A report by the Agency Coordinating Body for Afghan Relief clams too much money destined to help the people lof afghanistan is spent on foreign worker high salaries, security and their living arrangements. Since 2001, the international community has pledged $25 billion in help but has only delivered $15 billion to the people of Afghanistan. Of the $15 billion about 40% of it–some $6 billion– goes back to donor countries in corporate profits and consultant salaries. According to the report; ” A vast amount of aid is absorbed by high salaries, living, security, transport and accomodation costs for expatriates working for consulting firms or contractors. The cost of a full-time consultant working in Afghanistan is around $250,000 per year. That is about 1,000 times the salary of an Afghan civil servant who receives about $1,000 yearly.

Amy Frumin, who works with the Council on Foreign Relations, believes the criticism is unfair since it is difficult finding good people for these tasks. “You have to pay them good money to do that. They’re still having trouble finding people to fill these positions. It’s a dangerous place. Not many people are willing to risk their limbs.”

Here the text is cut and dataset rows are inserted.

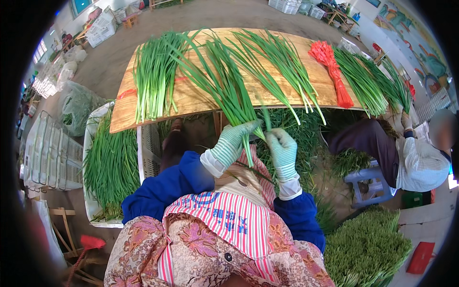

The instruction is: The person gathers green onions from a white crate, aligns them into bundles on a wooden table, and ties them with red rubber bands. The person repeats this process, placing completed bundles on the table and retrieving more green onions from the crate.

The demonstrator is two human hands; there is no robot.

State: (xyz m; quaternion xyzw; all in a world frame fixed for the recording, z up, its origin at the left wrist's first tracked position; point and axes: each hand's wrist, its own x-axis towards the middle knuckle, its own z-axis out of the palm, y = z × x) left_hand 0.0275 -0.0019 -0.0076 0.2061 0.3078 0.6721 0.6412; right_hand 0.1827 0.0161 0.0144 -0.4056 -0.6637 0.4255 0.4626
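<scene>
My left hand (235, 138), in a striped green and white glove, grips a bunch of garlic chives (229, 82) near its pale stem ends. The leaves fan out over the wooden board (197, 86). My right hand (281, 147), gloved alike, is closed beside those stem ends with a blurred green leaf (266, 116) standing up from its fingertips. On the board a thick pile of chives (154, 79) lies at the left, a looser pile (287, 64) right of centre, and a bundle of red plastic ties (333, 71) farther right, next to more chives (358, 80).
A white crate (140, 154) full of chives stands at my left, near stacked white crates (53, 154). Loose leaves (297, 140) lie below the board. At the right a person (419, 161) sits by a blue stool (369, 183), behind a large heap of chives (365, 247).
</scene>
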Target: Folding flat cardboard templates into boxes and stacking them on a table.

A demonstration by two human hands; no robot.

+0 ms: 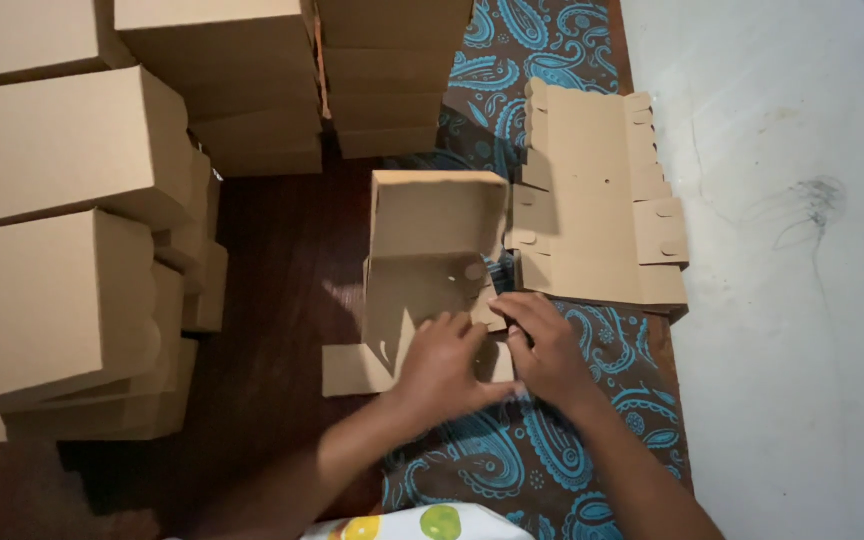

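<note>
We press both hands, left hand (442,362) and right hand (549,350), fingers closed on the half-folded cardboard box's (432,265) near flap, holding its walls upright beside the flat blanks (592,200).

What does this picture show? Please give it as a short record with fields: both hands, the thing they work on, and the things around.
left hand: left hand presses on the near flap of the half-folded box
right hand: right hand rests on the same near edge, beside the left
worked thing: half-folded box, brown cardboard, far wall upright, inside open
beside it: flat box blanks lying to its right
behind and left: stacks of finished boxes
under it: patterned cloth, blue paisley, on a dark wooden floor
right side: pale wall
</note>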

The report notes the US allocates close to half its funds to five large US contractors, and “it is clear that substantial amounts of aid continue to be absorbed in corporate profits.” In the two years following the invasion of Afghanistan, that nation recieved $57 per capita while Bosnia and East Timor received $679 and $233.

OP course NATO and US troops fight and work in Afghanistan for much lower wages than the average consultant. Perhaps, we should designate all those troops as “consultants” and pay them accordingly.